Experience the museum's green courtyard!
The City Garden is open May 22 – September 27, 2026.
In the museum's green courtyard you can enjoy urban farming, get inspired to start your own garden, and learn how to bring more life to your garden or balcony. You can also explore the city's nature through play and discovery.
- Insect hotels that help solve the housing shortage for insects in the city.
- Honey bees working in the beehive (on site after midsummer)
- Learn to dance like a honey bee on our bee dance floor.
- Pat Sarri and Parre in the museum’s dinosaur garden.
- Try walking on the barefoot path.
- Peek at a mulm holk.
- Get inspired for a meadow.
- See if anyone has moved into the pond.
Why Cultivate the City?
More than half of the world’s population lives in cities, and cities are growing at an ever‑faster pace. We are becoming increasingly disconnected from nature and risk taking its importance for granted. We may not think about how nature provides us with everything from the air we breathe to the food we eat, or how it can benefit children’s health, development, and engagement in caring for the environment.
Different Parts of the Exhibition
What role can an urban farm, an insect hotel, or a barefoot ladder play in the city environment? In the exhibition Cultivate the City we invite nature into the city and show examples of how we can turn gray into green!
The Urban Farm
Photo: Bengt Olofsson
In the city of Odla there is a thriving urban garden with four different planting beds as well as a balcony garden.
The inspiration for the garden comes from agroforestry, in Swedish “skogsträdgårdsodling,” where cultivation works with nature and seeks to mimic how a forest functions. A forest is a self‑sustaining cycle, and a forest garden strives for the same. The goal is a garden where the only activity besides planting is harvesting.
All plants have one or more functions in a forest garden. Most are edible; some enrich the soil, others provide pest control or are beneficial for bees and other pollinators.
In a forest garden the soil is covered with materials such as straw, leaves, or grass. This protects the soil from drying out, suppresses weeds, and when the plant matter decomposes it adds nutrients and improves soil structure. The soil is not tilled, because disturbing the interaction between plants and fungi—mycorrhiza—would disrupt the symbiosis where fungi extend the plants’ roots and the plants supply sugars to the fungi.
The Dino Garden
In the dino garden you can say hello to the dinosaur youngsters Parre and Sarri, who are our anklebone dinosaurs of the genus Parasaurolophus.

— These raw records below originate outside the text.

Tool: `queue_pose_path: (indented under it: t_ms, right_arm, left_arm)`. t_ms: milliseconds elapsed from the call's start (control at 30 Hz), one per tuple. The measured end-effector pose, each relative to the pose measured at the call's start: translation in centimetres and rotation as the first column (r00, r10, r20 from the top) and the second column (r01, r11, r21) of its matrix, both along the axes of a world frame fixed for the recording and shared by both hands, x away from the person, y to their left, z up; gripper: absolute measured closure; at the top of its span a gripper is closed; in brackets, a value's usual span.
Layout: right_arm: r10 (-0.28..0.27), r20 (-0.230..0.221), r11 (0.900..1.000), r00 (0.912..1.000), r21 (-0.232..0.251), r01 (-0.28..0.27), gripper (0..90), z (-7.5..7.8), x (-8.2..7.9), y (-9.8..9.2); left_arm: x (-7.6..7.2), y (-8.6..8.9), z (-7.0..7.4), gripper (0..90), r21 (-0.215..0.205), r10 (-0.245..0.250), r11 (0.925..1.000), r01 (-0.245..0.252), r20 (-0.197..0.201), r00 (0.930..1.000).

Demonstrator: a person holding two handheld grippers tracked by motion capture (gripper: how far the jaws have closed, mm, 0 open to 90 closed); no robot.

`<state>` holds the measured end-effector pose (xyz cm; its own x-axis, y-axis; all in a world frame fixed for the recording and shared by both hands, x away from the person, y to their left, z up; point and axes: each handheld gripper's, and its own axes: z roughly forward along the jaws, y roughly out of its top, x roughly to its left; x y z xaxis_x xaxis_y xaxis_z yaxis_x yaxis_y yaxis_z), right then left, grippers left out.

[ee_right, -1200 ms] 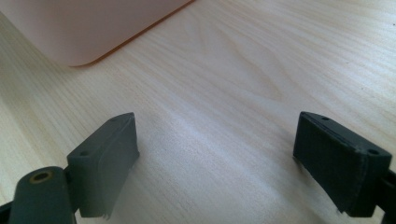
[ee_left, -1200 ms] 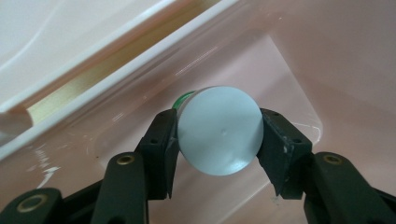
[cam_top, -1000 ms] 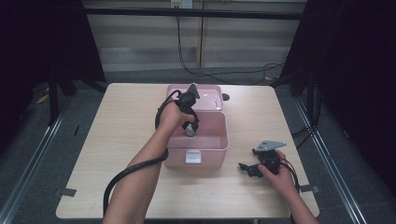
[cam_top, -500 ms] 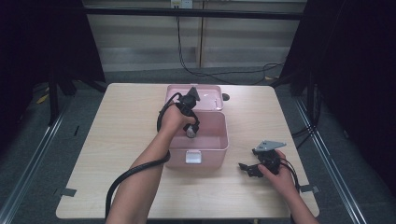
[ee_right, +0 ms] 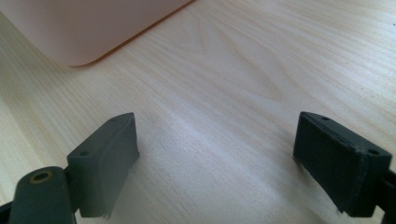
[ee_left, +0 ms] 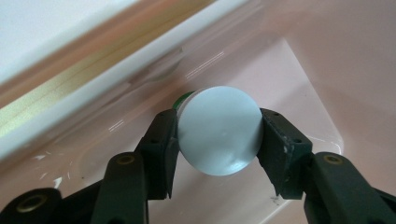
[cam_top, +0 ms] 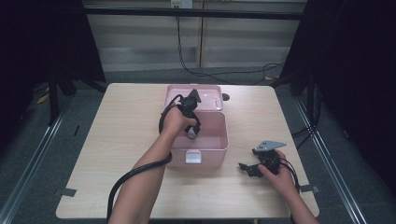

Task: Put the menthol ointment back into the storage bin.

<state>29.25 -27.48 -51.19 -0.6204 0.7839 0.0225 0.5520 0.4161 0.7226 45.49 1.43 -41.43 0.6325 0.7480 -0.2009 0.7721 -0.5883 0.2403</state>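
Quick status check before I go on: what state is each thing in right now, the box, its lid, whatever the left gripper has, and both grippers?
Pink box: open, upright on the table.
Lid: swung back behind the box.
Round white-capped container: clamped between the left jaws, inside the box, hint of green behind the cap.
Left gripper: shut on the container, pointing down into the box.
Right gripper: jaws wide open, nothing between them, low over the table.

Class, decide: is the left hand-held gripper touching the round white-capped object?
Touching. In the left gripper view, both pads press the white-capped object from either side.

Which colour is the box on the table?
Pale pink; the box shows best in the high view.
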Motion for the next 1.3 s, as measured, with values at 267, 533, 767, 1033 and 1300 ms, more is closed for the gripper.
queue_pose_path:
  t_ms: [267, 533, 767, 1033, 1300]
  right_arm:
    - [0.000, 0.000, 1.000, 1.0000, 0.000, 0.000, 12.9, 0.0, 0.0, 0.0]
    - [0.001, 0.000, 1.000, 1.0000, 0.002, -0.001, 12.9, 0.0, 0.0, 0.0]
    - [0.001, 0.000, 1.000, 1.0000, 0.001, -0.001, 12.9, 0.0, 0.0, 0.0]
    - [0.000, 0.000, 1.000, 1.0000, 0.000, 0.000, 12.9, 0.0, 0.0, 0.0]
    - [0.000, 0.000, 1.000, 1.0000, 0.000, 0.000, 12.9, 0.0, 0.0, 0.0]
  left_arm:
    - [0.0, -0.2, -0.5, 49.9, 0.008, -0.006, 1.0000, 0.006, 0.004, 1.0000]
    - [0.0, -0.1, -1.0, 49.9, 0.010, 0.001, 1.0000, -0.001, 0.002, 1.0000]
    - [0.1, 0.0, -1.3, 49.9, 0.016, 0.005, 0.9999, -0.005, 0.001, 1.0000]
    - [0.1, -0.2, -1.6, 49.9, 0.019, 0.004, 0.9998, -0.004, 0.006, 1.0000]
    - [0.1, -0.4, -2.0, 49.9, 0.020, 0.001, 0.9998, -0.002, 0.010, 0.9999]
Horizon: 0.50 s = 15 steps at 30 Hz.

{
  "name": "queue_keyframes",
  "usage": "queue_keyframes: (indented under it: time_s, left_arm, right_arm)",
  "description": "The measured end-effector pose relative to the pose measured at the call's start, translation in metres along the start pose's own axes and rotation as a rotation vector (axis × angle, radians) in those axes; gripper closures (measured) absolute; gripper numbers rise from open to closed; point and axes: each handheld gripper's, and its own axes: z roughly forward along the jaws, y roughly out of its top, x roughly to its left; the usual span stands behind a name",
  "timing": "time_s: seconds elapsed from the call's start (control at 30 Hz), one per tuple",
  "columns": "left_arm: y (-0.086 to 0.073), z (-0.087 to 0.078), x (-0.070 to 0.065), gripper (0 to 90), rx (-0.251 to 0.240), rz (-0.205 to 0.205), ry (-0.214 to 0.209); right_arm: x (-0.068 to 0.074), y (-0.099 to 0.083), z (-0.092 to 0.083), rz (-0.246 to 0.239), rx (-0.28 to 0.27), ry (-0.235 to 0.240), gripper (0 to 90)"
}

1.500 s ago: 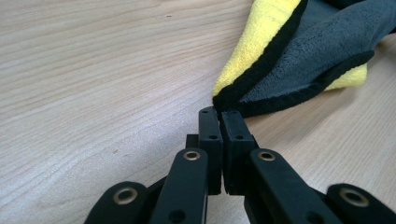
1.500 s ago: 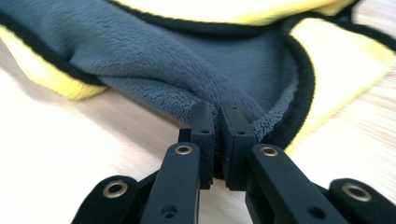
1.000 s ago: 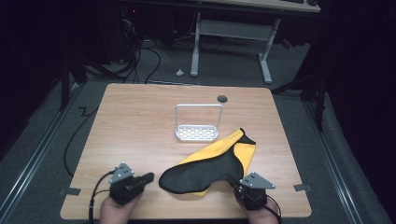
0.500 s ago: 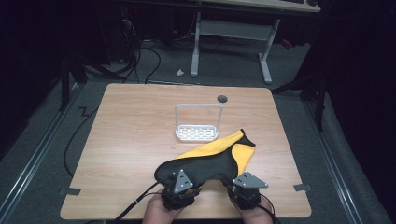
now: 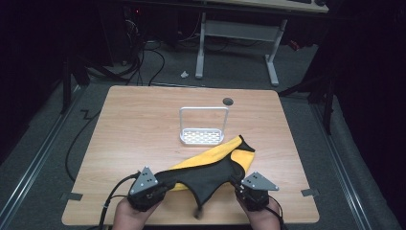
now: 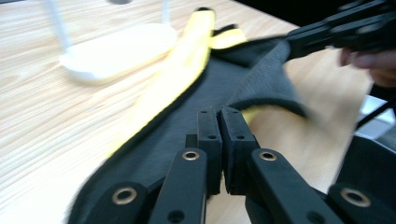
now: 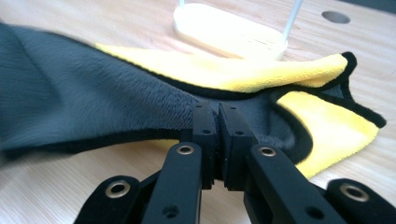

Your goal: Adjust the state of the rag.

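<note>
Wooden table (image 5: 134, 120) carries everything, and at its near edge the left gripper (image 5: 152, 188) has come in from the near left corner to the middle, its jaws having just closed tight on the dark near edge of the black-and-yellow cloth (image 5: 210, 167), which a second ago lay untouched on that side. Right gripper (image 5: 245, 188), nearer the near right corner, is clenched on the cloth's other near edge as before, so the dark side hangs lifted between the two. Beyond it, the white rack (image 5: 203, 135) stands unmoved mid-table.
</note>
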Motion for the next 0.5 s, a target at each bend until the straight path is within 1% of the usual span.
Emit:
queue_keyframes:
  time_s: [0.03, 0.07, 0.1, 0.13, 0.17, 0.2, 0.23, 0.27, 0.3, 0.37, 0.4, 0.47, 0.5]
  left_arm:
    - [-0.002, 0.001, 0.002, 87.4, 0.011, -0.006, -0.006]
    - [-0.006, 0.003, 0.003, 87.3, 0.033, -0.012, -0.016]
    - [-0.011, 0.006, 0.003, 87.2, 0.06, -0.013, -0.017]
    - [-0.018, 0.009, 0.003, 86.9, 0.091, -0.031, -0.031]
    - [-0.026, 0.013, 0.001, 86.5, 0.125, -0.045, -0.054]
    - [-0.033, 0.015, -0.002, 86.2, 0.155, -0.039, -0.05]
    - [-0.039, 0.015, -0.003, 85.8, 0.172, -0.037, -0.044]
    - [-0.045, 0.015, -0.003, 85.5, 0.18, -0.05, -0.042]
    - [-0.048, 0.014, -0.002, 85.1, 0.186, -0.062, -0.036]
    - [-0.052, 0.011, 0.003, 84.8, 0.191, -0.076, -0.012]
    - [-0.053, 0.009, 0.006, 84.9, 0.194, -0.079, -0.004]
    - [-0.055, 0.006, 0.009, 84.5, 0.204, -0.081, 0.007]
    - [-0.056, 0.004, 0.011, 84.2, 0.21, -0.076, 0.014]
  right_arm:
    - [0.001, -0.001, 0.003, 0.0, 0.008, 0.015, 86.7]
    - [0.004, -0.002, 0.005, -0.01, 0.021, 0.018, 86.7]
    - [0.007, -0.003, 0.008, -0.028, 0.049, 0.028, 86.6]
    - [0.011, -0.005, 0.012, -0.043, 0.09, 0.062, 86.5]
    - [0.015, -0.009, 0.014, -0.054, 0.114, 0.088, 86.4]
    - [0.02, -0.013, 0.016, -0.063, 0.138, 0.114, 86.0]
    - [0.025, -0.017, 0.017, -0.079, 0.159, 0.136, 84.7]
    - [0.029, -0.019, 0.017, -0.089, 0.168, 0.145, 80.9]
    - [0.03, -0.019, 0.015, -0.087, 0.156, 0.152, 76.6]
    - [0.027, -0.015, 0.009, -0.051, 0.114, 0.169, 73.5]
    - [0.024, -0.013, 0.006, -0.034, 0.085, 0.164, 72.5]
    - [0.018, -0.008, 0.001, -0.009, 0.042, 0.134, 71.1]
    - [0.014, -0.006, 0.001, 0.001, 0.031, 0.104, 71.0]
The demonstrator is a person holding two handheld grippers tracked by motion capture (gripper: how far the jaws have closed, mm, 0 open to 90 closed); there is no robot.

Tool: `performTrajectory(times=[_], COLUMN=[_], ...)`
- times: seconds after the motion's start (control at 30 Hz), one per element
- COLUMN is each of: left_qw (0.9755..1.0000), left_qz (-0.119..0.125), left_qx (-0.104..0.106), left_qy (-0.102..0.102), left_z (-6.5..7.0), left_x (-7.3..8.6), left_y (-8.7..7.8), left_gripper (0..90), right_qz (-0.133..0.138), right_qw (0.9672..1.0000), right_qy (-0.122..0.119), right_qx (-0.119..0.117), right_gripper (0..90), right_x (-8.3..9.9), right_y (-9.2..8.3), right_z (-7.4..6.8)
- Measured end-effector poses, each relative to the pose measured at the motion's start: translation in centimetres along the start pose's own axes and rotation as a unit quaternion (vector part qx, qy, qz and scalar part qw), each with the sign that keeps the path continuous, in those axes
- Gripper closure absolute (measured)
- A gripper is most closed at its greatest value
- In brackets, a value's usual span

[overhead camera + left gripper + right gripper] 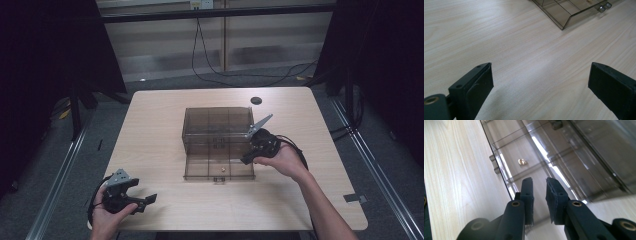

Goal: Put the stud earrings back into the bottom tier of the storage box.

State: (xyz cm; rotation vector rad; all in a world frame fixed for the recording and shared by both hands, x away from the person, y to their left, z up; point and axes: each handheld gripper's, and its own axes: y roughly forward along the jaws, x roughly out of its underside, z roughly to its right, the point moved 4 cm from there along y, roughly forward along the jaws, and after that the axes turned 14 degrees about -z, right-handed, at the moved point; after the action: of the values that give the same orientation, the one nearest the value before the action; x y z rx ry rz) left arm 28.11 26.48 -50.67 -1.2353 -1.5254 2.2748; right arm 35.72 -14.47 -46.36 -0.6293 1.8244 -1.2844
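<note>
A smoky clear drawer cabinet (217, 125) stands in the middle of the wooden table (150, 130). Its bottom drawer (200, 169) is pulled out toward me, and a small gold object (221, 170) lies inside near the front. In the right gripper view the gold object (522, 161) lies ahead of the jaws, past a divider. My right gripper (247, 160) hangs over the drawer's right end (506, 152), its jaws only a narrow gap apart with nothing between them (539, 187). My left gripper (145, 191) rests low at the table's front left, wide open and holding nothing (540, 80).
A small black round disc (256, 100) lies on the table behind the cabinet. The drawer's front corner (566, 17) and its metal knobs (604, 7) show ahead of the left gripper. Black cables run on the floor beyond the table.
</note>
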Motion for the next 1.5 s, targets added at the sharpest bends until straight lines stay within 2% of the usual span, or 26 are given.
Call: performTrajectory(times=[0.2,0.4,0.63,1.23,1.3,1.5], left_qw=[1.0000,1.0000,1.0000,1.0000,1.0000,1.0000], left_qz=[0.000,-0.001,-0.003,-0.002,-0.003,0.000], left_qx=[0.000,0.001,0.001,0.000,0.000,0.002], left_qy=[0.000,0.001,0.000,0.002,0.002,0.001], left_z=[0.0,0.0,0.1,0.0,0.0,0.0], left_x=[0.0,0.0,0.0,0.0,0.0,0.0], left_y=[0.1,0.1,0.1,0.1,0.1,0.1], left_gripper=[5.9,6.0,5.9,5.9,5.9,5.9], right_qz=[0.001,-0.002,-0.022,-0.053,-0.048,-0.054], right_qw=[0.9999,0.9991,0.9964,0.9942,0.9945,0.9944], right_qy=[0.009,0.038,0.074,0.084,0.087,0.083], right_qx=[0.010,0.018,0.034,0.041,0.036,0.036], right_gripper=[76.6,77.8,79.0,79.1,79.3,79.5], right_x=[1.7,3.9,5.9,5.8,5.7,5.4], right_y=[-0.8,-1.0,-0.3,1.5,1.6,1.9], right_z=[0.8,2.0,4.1,5.6,5.6,5.4])
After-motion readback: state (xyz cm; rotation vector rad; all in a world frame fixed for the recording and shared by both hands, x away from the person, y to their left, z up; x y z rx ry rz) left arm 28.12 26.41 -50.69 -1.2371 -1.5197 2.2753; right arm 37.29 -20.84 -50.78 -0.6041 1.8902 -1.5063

The dino garden features “living fossils,” or close relatives of plants that were common during the time of the dinosaurs. Here grow ginkgo, magnolia, dwarf mountain firs, crocus lilies, callas, and ferns.
During the age of the dinosaurs, the first flowers, the first bees, and butterflies evolved, transferring pollen between flowers in exchange for sweet nectar. Many, many flowering plants developed thanks to this partnership with insects. Today, almost all plants have flowers!
Beehive (available after midsummer)
In our display beehive you can get up close to see how honeybees work together in a colony. Through the plexiglass you can watch how they produce honey for the winter and try to spot which are worker bees and drones. If you're lucky you might catch a glimpse of the queen!
Here you can learn more about honeybees and the other roughly 300 bee species found in Sweden—nature’s own superheroes. Did you know that a third of what we eat has been pollinated by bees? And that a third of bee species are threatened? Take home some inspiration on how you can help a bee.
Insect hotel
In the city it can be difficult for insects to find places to live, lay eggs, take shelter, or overwinter. Therefore we have built an insect hotel where we hope some small guests will crawl in. We also want to attract insects to our urban garden, as they help improve the harvest through pollination and control pests such as aphids. Can you see if anyone has moved in?
A place in the forest
Did you know that we feel better and become less stressed when trees surround us? It doesn’t have to be wild virgin forest to have an effect. Even a garden or a strip of forest behind the schoolyard influences us.
In the forest hill there is a meditative spot in the woods where you can take in nature with all your senses through exercises to see, feel, smell, hear, and taste.
Stockar for nature play and learning
On the farm’s logs you can hang, play, and take the chance to learn a bit more about how dead wood is actually full of life!
Many organisms, such as fungi and insects, live in old trees and logs. A fallen dead spruce can host 350 species of beetles and 200 species of fungi! Unfortunately, there is far too little dead wood today, which makes many species that depend on it become rarer.
In the urban environment, dead wood is, of course, uncommon. How about more logs in the city? For bugs and fungi? For curious little people with a desire to climb?